Input: ([2.0, 1.0, 0.1], 0.6, 1.0, None)

Expected Output: 0

Explanation: Softmax top prob ~0.659 >= 0.6, so the nucleus is the single token {0} and the return is deterministic regardless of seed.

Input: ([2.0, 1.0, 0.1], 0.9, 1.0, 42)

Expected Output: 1

Explanation: Cumulative mass of the top two tokens is ~0.901 >= 0.9, so the nucleus is {0, 1} (token 2 excluded).
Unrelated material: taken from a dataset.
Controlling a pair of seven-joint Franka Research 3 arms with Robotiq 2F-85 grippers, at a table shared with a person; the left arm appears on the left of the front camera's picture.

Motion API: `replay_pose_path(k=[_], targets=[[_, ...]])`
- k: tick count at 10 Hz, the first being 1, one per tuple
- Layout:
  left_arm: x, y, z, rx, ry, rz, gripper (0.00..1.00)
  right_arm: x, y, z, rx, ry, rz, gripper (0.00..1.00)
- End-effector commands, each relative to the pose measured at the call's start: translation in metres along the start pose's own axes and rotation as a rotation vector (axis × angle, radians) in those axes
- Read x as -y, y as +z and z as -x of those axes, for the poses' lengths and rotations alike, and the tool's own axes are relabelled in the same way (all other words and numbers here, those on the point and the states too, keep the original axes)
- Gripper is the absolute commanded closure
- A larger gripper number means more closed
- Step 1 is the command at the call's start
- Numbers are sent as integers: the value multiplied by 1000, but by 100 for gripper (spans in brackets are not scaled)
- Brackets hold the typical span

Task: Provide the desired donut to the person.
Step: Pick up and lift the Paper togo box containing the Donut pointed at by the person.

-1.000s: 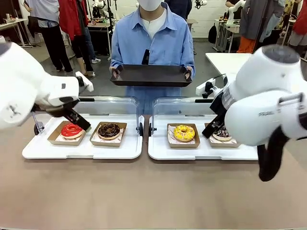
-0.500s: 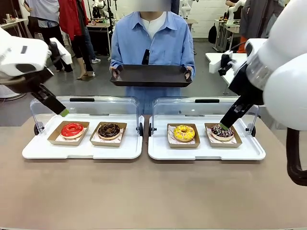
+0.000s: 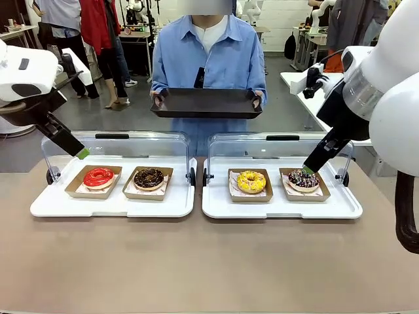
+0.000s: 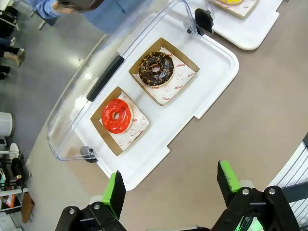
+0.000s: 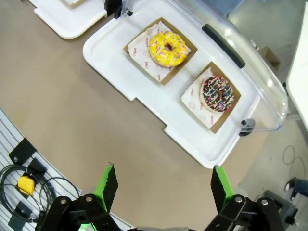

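Waiting across the table (image 3: pixel 209 261), person (image 3: pixel 208 52) holds dark tray (image 3: pixel 206 103) out level, ready to receive.
Left wrist: left gripper (image 4: pixel 171 180) wide, empty, high above red donut (image 4: pixel 116 116) and chocolate donut (image 4: pixel 156 70).
Right wrist: right gripper (image 5: pixel 163 179) wide, empty, above yellow donut (image 5: pixel 168 48) and sprinkled donut (image 5: pixel 217 94).
Wanted one: cannot tell.

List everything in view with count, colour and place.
Table: one, tan, foreground.
Left tray: one, white, table's left.
Right tray: one, white, table's right.
Lids: two, clear, open behind trays.
Red donut: one, red, left tray.
Chocolate donut: one, brown, left tray.
Yellow donut: one, yellow, right tray.
Sprinkled donut: one, dark, right tray.
Boxes: four, brown, under donuts.
Black tray: one, black, far side.
Person: one, blue shirt, holding black tray.
Left gripper: one, black-green, open, raised by left tray.
Right gripper: one, black-green, open, raised by right tray.
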State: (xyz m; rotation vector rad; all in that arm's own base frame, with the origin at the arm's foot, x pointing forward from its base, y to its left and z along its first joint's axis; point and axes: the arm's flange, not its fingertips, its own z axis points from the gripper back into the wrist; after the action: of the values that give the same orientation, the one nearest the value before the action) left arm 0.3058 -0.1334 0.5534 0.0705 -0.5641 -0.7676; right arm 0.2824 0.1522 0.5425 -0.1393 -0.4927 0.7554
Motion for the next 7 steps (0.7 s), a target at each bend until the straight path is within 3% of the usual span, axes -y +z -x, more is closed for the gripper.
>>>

With seed 42 the reproducible draw from the renormalized two-token distribution lands on token id 1.

Input: ([5.0, 0.0, 0.0, 0.0], 0.5, 1.0, None)

Expected Output: 0

Explanation: The dominant logit gives the top token probability well above 0.5, so the nucleus is {0}; deterministic regardless of seed.

Input: ([1.0, 1.0, 1.0, 1.0], 1.0, 1.0, 7)

Expected Output: 2

Explanation: Uniform logits => p == 1 keeps the entire vocabulary; seed 7 reproducibly selects token id 2.

Input: ([0.0], 1.0, 1.0, None)

Expected Output: 0

Explanation: Edge case: vocab_size == 1. The only token forms the nucleus and index 0 is returned.

Input: ([3.0, 2.5, 2.0, 1.0], 0.95, 2.0, 123)

Expected Output: 2

Explanation: Temperature 2.0 flattens the distribution so the nucleus spans several tokens; with p=0.95 and seed 123 the reproducible draw returns token id 2.

Input: ([10.0, 1.0, 1.0], 0.99, 0.5, 1)

Expected Output: 0

Explanation: Temperature 0.5 sharpens the distribution so the top token's probability already exceeds 0.99; the nucleus collapses to {0} and the return is deterministic.

Hints

  1. Stabilize the softmax by subtracting max(logits / temperature) before exponentiating — never exponentiate the raw scaled logits.
  2. Sort probabilities descending and take a cumulative sum; the nucleus size is the index of the first prefix sum that is >= p, plus one (so the crossing token is included). np.searchsorted(csum, p, side='left') + 1 gives this directly; clamp it to [1, vocab_size].
  3. After selecting the nucleus indices, renormalize ONLY those probabilities (divide by their sum) before sampling.
  4. Build the generator from the seed (np.random.default_rng(seed)) so the same seed reproduces the same draw; map the sampled position back through the saved sort permutation to recover the original token id.
  5. When the top token alone already reaches p, the nucleus is a single token and the result is deterministic regardless of the seed.